Phaneuf never received written notice from DDS of the pending closure 

Phaneuf said that in December, she was informed verbally by a DDS official of the termination of the CHD contract for Tim’s group home and the need for him to move to another residence. She said that as of Monday (January 6), she still had not received a written notice from DDS about either of those developments.

CHD a “large, multifaceted organization”

According to its online 2017 DDS licensure report, CHD is “a large, multifaceted organization” that “continues to maintain services throughout western Massachusetts as well as Connecticut.”

As of the start of the current fiscal year, CHD operated 23 DDS-funded group homes in Massachusetts, serving 76 clients, according to data from DDS.

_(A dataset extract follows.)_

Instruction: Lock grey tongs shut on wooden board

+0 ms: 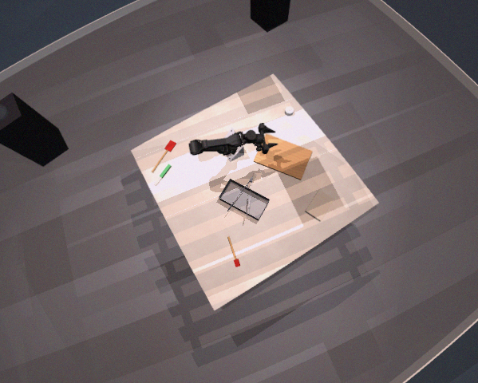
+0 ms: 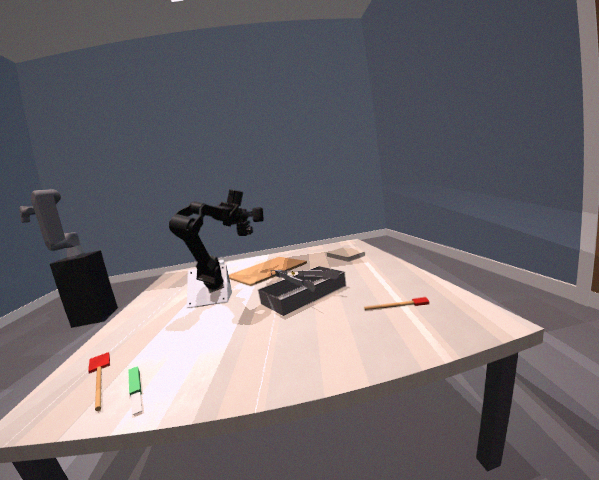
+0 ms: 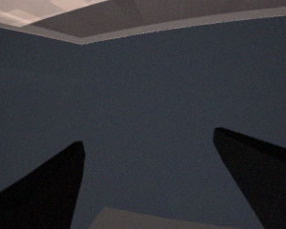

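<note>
Pincer (image 1: 275, 138) (image 2: 252, 223) (image 3: 151, 141) wide apart, holding nothing; tongs (image 1: 239, 195) (image 2: 301, 279) still unlocked across tin (image 1: 264, 211) (image 2: 303, 301); next, likely reach down and grasp them

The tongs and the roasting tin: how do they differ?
The tongs are thin, spread arms; the roasting tin is a rectangular, walled tray. The tongs lie across the tin, their ends reaching past its rim, while the tin sits on the table. Both are greyish.
</note>
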You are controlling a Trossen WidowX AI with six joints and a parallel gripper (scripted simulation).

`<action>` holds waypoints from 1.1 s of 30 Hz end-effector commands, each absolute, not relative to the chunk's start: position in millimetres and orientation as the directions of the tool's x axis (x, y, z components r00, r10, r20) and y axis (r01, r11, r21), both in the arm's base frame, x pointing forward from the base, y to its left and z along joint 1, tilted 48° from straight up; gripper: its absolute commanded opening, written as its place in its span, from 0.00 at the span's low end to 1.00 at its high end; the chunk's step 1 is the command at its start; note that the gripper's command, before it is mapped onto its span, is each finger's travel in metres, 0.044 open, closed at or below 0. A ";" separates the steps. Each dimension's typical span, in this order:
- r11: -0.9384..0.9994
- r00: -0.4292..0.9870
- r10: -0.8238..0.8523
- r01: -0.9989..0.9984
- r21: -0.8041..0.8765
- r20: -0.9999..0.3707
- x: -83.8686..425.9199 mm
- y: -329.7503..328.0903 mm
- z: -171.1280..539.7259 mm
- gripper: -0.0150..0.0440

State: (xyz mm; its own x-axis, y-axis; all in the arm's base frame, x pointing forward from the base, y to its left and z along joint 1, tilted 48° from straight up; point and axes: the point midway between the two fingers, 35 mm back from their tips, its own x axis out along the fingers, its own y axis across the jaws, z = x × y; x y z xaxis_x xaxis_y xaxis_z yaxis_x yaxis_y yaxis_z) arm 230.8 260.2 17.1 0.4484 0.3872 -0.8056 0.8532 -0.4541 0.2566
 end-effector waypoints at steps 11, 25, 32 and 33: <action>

CHD’s most recent online fiscal report to the state, which was for Fiscal 2018, showed that CHD received total operating revenues of $98.4 million primarily from a variety of state agencies, including $9.7 million from DDS.

Questions remain

While the contract termination action by DDS is welcome, it still raises a number of questions, including why the department’s provider licensure system itself did not identify the problems.

Little or nothing was initially done by DDS in response to Phaneuf’s concerns, and no investigations occurred until after COFAR posted about the case last July and there was subsequent coverage about it in The Springfield Republican.

COFAR has never gotten an answer from DDS as to why the normal DDS licensure review of CHD in 2017 did not flag any of the issues that Phaneuf subsequently raised. DDS, as ususal, appears to have reverted to its usual mode of not commenting or issuing any information in response to our queries that isn’t specifically required under the Public Records Law.

As we’ve said many times before, the problems finally identified regarding CHD are not unique to this one provider, but appear to be systematic across the entire DDS provider network. Over the past year, we have met with key lawmakers and with several state agencies, including the offices of the attorney general, inspector general, and state auditor to suggest the need for a comprehensive investigation of the DDS group home system.